Start of nice and light with squats, and slowly work your way up in weight, high bar squats for me. The amount of times i see people load up 3 plate squats, then barely reach parrellel, squatting 60kg deep would have been more benefit.

high bar for life
 
warning for 20 rep squats - be prepared for total domination.

Although 20 rep squats is very physical, i reckon its more of a mind game.
 
I find 20 reps squats force you to keep form when the muscles are on the brink of total fatigue.
Ahhh the DOMs......!
 
I find the opposite. As I get fatigued my form degenerates rapidly.

Personally for muscle development/growth I would favour multiple low rep (5-10) sets with short rest periods (60 seconds at most)
 
Yeah I'm not the biggest fan of 20 rep squats but really any rep range as long as you are progressing in some way will have you increasing strength and size.
 
I find 20 reps squats force you to keep form when the muscles are on the brink of total fatigue.
Ahhh the DOMs......!

i find as a i go on, form gets worse, but still good.

I forgot to mention the DOMS for a reason:p Its like death
 
What is it with women and their DOMs lol

^They don't eat enough protein usually (or eat enough in general).


But to answer the original question, depends on where you're at in the training. If you're a beginner, just practicing technique will see your squat go up. A bit further a long, working a linear progression on them will help. More advanced probably need to do some dynamic/isolation work with hamstrings, hipflexors, glutes, quads, back etc.

Lets assume the more advanced part is actually the question here - which exercises?
 
Not why they get DOMS, but how they think it's a good thing.

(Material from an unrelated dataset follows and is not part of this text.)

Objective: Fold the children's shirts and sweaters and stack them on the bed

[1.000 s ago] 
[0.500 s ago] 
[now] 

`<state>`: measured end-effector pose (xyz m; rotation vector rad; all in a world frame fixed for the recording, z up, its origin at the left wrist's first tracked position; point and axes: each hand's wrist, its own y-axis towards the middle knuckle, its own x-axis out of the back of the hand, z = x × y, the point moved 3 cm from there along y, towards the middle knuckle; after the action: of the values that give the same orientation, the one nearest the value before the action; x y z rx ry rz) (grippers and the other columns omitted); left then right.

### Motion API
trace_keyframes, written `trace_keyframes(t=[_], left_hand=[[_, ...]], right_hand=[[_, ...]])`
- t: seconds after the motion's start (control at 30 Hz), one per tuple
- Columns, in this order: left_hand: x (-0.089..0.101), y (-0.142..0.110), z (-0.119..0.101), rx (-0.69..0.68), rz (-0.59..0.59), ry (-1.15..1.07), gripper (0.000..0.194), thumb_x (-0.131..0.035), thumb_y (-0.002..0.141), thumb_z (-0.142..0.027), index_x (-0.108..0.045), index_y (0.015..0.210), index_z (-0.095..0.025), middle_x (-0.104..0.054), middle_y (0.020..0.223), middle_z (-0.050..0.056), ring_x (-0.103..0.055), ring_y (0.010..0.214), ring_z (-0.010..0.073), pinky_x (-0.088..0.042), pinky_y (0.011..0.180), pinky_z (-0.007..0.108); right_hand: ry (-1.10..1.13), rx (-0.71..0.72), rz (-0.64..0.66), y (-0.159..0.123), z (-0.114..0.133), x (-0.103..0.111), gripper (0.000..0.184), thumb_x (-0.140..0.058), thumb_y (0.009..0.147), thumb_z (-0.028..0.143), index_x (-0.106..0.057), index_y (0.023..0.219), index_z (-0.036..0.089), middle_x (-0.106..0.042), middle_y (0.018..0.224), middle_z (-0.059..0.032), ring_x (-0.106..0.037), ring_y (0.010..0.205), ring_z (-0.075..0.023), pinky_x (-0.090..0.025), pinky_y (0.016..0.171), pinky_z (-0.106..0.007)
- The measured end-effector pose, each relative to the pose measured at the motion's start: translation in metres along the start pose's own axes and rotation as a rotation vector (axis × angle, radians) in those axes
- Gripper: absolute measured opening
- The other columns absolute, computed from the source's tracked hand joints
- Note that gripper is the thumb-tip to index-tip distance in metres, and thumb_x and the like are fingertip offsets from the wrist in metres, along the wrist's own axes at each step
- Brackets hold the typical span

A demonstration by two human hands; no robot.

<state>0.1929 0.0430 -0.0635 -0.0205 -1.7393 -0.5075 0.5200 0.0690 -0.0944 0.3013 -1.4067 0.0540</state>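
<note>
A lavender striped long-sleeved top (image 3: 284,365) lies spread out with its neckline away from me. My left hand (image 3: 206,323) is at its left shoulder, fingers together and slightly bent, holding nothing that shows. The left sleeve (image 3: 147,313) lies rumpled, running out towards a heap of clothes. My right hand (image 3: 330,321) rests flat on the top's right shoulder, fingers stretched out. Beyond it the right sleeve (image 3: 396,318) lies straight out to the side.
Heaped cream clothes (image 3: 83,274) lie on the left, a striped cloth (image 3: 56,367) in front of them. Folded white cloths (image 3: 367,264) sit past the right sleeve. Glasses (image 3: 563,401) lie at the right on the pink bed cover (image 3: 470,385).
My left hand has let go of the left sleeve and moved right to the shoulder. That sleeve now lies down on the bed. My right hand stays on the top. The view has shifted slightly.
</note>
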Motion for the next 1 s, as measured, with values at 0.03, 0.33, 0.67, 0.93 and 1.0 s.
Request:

Advance exercises - really depends on your squatting style. An upright high bar squat would most likely benefit more from trap bar deadlifts, front squats, bulgarian split squats than a super wide equipped squatter, who will see more benefit from box squats and good mornings
 
Not why they get DOMS, but how they think it's a good thing.

They are crazy. But then again they are women so that should have been expected...
















waits for furious assualt.

In all seriousness it depends on the women. The ones who are attracted to CrossFit and the like are the ones that like their DOMS. The other side hate DOMS and won't exercise because of it and funnily enough then get DOMS all the time.